Domenica 20 maggio 2012 un terremoto di magnitudo 5.9, alle 4.03 del mattino, svegliò all’improvviso la popolazione, squassando la Bassa emiliana e sconvolgendo centri produttivi come Mirandola, Medolla, Sant’Agostino, SanFelice sul Panaro, tra le province di Reggio, Modena, Bologna e Ferrara.
Nove giorni dopo, il 29 maggio, prima alle 9 e poi verso l’una, il sisma tornò ad aggredire con due scosse superiori ai 5 di magnitudo, meno intense di quella del 20 ma più distruttive: la seconda scossa colpì soprattutto il lavoro di questa terra fatta di distretti industriali che esportano nel mondo prodotti di certificata qualità.
Il sisma causò complessivamente 28 morti e 300 feriti, 45mila le persone sfollate, con una stima dei danni per 13 miliardi: quattro i capoluoghi coinvolti e 55 i comuni, oltre a 48 comuni limitrofi che subirono danni solo in alcuni edifici.

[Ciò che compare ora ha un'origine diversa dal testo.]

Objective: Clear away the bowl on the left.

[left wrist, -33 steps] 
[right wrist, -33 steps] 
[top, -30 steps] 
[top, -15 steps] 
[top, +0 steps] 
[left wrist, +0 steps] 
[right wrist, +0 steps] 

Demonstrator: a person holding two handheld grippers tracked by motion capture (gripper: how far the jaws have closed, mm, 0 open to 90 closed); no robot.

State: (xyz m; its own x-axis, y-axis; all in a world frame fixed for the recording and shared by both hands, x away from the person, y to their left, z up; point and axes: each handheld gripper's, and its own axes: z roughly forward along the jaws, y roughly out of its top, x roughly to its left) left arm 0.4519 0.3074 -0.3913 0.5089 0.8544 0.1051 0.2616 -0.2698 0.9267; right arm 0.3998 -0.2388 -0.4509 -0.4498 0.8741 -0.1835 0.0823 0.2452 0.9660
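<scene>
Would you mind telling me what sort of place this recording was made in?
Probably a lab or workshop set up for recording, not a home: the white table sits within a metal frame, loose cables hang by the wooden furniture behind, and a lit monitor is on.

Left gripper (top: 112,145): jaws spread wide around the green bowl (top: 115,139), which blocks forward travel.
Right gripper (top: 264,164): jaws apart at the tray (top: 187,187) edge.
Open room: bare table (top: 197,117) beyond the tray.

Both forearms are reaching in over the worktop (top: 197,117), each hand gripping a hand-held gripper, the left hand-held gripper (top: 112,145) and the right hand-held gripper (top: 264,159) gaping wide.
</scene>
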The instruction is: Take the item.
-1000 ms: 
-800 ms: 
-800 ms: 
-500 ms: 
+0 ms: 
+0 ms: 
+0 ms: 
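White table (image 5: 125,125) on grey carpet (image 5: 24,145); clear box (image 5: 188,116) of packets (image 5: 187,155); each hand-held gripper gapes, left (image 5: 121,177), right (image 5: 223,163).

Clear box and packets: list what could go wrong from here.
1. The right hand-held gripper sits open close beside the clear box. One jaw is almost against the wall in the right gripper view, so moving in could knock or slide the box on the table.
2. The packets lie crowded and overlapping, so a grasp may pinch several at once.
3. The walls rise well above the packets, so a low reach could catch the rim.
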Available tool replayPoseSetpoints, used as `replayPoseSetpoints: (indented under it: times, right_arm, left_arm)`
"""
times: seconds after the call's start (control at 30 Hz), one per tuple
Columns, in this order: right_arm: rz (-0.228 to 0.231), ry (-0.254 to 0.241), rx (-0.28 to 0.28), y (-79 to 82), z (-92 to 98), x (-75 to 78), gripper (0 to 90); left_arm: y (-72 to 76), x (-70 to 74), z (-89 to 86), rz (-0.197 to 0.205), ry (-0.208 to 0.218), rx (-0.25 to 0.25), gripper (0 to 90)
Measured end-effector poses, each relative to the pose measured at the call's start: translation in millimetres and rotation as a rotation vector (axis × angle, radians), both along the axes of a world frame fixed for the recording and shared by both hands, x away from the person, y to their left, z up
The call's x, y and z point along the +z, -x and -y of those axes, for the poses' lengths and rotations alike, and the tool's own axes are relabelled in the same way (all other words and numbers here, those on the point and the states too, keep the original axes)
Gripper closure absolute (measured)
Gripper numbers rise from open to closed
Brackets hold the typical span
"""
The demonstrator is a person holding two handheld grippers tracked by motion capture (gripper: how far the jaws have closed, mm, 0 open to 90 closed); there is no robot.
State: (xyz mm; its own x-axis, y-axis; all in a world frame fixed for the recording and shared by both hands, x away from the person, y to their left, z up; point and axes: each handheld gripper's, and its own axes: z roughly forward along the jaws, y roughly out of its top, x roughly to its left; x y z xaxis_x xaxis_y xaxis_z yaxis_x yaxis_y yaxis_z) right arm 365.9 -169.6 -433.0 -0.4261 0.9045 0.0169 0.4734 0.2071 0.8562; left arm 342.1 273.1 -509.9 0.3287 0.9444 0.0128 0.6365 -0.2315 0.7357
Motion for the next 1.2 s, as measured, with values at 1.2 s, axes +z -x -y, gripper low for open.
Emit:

Muzzarelli: abbiamo saputo rialzarci. “Dodici anni fa, il 20 maggio 2012, si apriva una stagione drammatica per il territorio modenese e regionale. La prima scossa, in piena notte, avvenne proprio domenica 20 maggio. Poi nei giorni e settimane successive nuove devastanti scosse misero in ginocchio il territorio. Tutti insieme, cittadini, imprese, istituzioni abbiamo saputo rialzarci. Un pensiero alle vittime ed un grande ringraziamento, più forte che mai, ai soccorritori dell’intero sistema di Protezione civile”.